When unplugging an FMC connector you have to be careful not to flex the PCB.

 

 

Porting PYNQ to Avnet Ultrazed-EV

 

The initial try to port PYNQ to Ultarzed went through more than a couple of hoops.

 

There are two reference BSPs from Avnet. After downloading them , I was thinking of porting PYNQ to the board as it allows easy control of the IP blocks.

 

The first one is fairly old : uz7ev_evcc_sd_oob_2017_4.bsp.

 

The second one : uz7ev_evcc_2019_1.bsp is more recent so I tried to use that one.

 

Opening the BSP as a zip archive you'll note that it contains the exported Petalinux project and hardware design. However there are issues with it:

 

a) First the device tree does not contain any of the peripherals on the EVCC apart from Ethernet. This will results in a Linux Image that does not recognize the board peripherals.

 

c) Second when opening the Vivado hardware design, the HPM1FPD bus is not connected so you'll get a prompt to run block automation.

 

The easiest way to build PYNQ is to use a good BSP and couple it with the rootfs for the aarch64 Linux image in this case since we are using ZYNQ Ultarscale+.  With this BSP that won't work.

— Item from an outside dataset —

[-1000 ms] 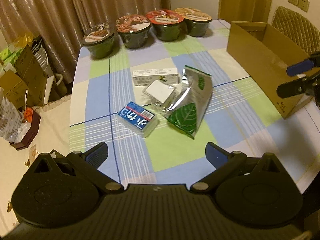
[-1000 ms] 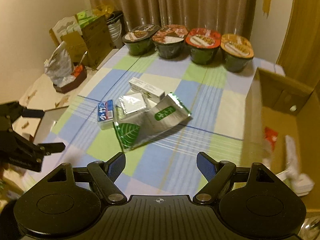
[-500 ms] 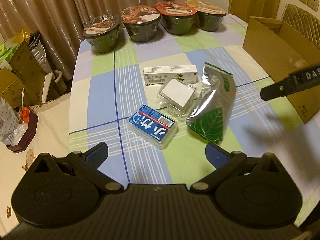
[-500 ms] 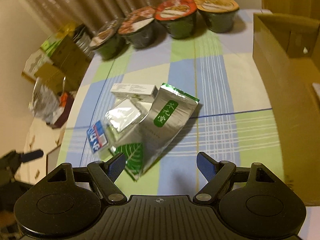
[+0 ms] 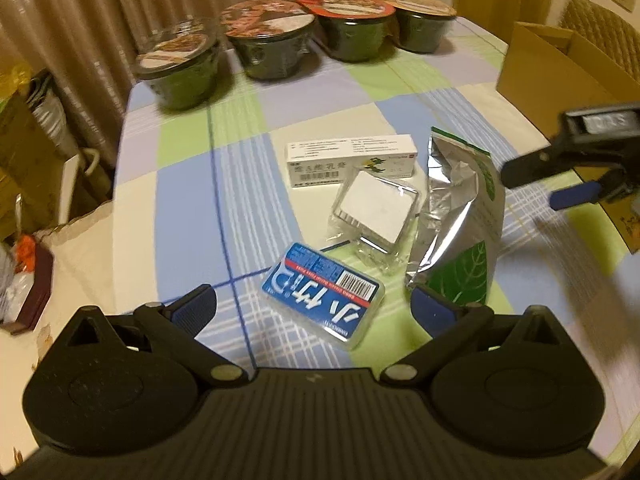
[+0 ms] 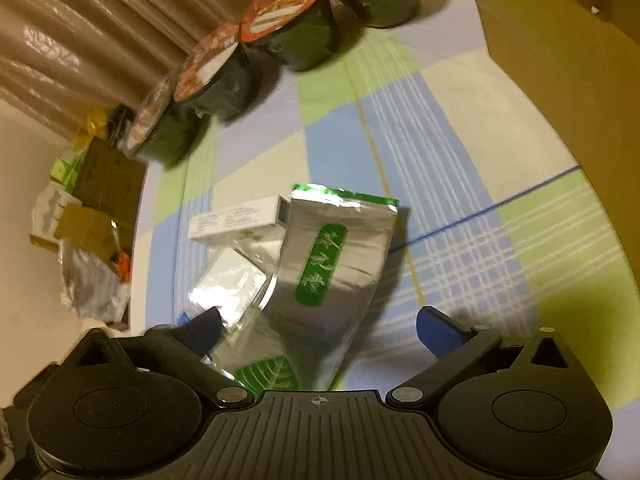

Diggin in the device tree shows that there is a conditional inclusion of the xlnk driver:

 

#ifdef CONFIG_SDX

#include "xlnk.dtsi"

#endif

 

Not sure where the CONFIG_SDX is defined though. Anyways ,  I decided to start from scratch in order to demonstrate how to port PYNQ to a completely new board.

First thing first , we need a simple hardware design for the specific platform.

 

 

Hello World program

You may want to download the platform board files from the Avnet Github repo first.

 

As a first step I implemented a Hello World just to make sure the board was working as expected. Two serial ports are enumerated COM12 and COM13 on my station. The BSP uses COM13 for printing to terminal.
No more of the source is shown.